If a line in the material below has the word "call", copy it.

--- Dataset content Enclosed Below ---

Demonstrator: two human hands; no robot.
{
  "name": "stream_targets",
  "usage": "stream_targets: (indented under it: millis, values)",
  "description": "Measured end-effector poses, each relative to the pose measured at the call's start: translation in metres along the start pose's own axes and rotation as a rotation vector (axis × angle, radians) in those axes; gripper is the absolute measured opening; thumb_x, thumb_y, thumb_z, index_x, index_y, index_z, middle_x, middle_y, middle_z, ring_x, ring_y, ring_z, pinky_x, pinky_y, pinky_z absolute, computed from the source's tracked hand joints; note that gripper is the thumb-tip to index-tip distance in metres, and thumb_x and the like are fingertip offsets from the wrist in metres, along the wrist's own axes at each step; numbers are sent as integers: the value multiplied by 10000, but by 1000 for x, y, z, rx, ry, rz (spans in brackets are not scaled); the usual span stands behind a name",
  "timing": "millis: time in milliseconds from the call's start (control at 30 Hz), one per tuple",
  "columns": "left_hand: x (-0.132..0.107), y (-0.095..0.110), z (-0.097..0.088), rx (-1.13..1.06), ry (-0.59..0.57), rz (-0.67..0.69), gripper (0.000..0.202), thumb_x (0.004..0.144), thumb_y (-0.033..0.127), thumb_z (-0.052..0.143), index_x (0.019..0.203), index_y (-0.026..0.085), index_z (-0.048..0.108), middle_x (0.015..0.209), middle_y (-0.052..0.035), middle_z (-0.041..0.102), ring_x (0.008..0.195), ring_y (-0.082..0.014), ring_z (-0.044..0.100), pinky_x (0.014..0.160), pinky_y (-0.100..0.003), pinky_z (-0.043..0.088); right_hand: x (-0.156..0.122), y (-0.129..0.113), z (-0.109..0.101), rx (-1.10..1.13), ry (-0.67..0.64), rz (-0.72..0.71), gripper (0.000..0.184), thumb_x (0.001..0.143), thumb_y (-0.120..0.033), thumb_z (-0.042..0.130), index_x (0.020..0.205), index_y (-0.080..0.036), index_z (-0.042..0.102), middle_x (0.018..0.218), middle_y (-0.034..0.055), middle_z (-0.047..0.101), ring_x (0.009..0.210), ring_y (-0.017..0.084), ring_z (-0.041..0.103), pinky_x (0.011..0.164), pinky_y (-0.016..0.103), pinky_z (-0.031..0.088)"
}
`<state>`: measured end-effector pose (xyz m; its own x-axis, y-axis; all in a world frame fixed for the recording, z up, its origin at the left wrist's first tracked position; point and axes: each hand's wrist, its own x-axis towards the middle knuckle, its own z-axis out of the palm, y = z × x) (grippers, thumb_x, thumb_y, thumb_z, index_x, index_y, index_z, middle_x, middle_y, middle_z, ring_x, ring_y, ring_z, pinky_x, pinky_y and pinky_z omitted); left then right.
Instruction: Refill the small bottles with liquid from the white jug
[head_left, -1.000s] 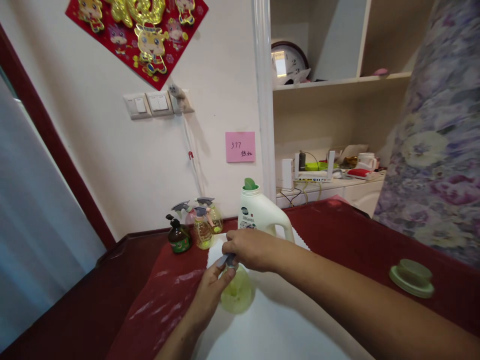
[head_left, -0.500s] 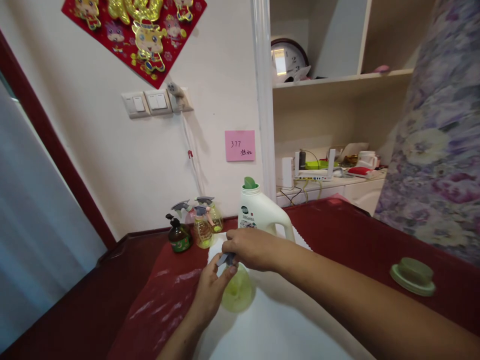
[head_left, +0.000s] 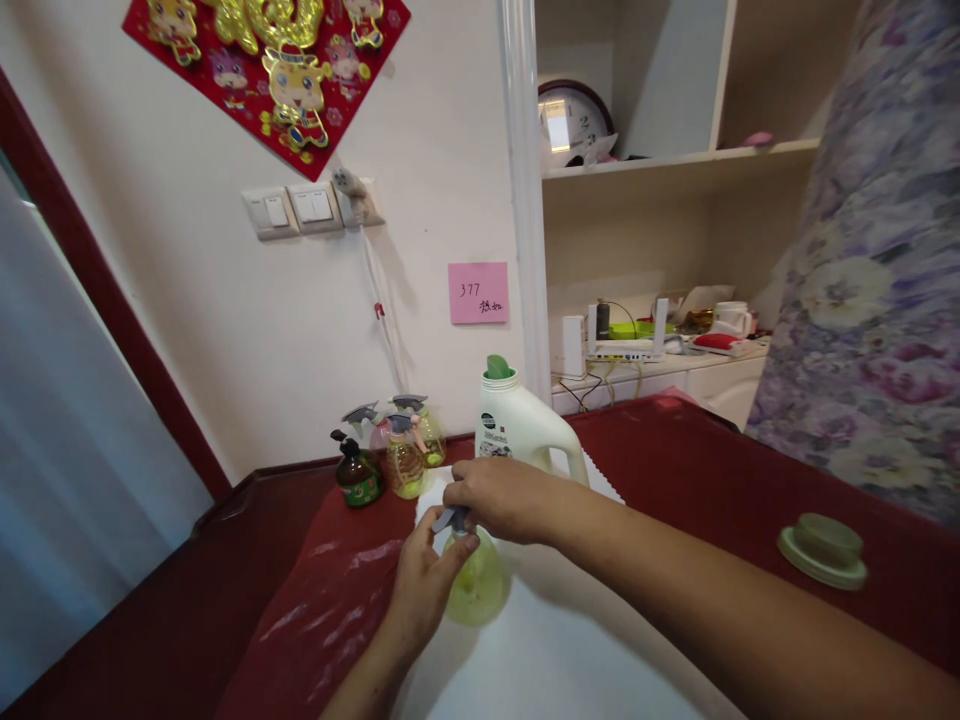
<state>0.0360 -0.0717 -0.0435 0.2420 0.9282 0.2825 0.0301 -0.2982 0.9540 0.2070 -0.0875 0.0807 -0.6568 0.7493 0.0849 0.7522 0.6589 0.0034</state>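
Red hanging (head_left: 270,85), pink note (head_left: 478,293) on wall (head_left: 450,150)

The note is above the hands (head_left: 506,492), the hanging higher to their left, over light switches (head_left: 313,205). Up to their right, a clock (head_left: 581,115) stands on a shelf (head_left: 675,161), a white router (head_left: 626,352) below. Farther right hangs a flowered curtain (head_left: 862,290).

In front of the jug (head_left: 517,410), the hands (head_left: 504,497) hide part of its lower body and the spray bottle's (head_left: 478,592) neck. Up and left of the jug, the top edge crops the red hanging (head_left: 296,85).
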Motion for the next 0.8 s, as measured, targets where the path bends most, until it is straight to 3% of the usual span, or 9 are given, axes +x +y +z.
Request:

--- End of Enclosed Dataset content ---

Final answer =
  "description": "Measured end-effector poses, each relative to the pose measured at the call's start: translation in metres along the start pose's own axes and rotation as a rotation vector (axis × angle, radians) in those axes; gripper is the absolute measured opening; thumb_x, thumb_y, thumb_z, index_x, index_y, index_z, middle_x, middle_y, middle_z, ring_x, ring_y, ring_z, pinky_x, pinky_y, pinky_z absolute, computed from the source's tracked hand joints; note that gripper is the thumb-tip to index-tip distance in metres, and thumb_x and the like are fingertip offsets from the wrist in metres, along the wrist's own axes at each step; numbers are sent as integers: the value multiplied by 10000, but by 1000 for x, y, z, rx, ry, rz (spans in brackets are not scaled); the usual span stands behind a name",
  "timing": "millis: time in milliseconds from the call's start (control at 30 Hz), one per tuple",

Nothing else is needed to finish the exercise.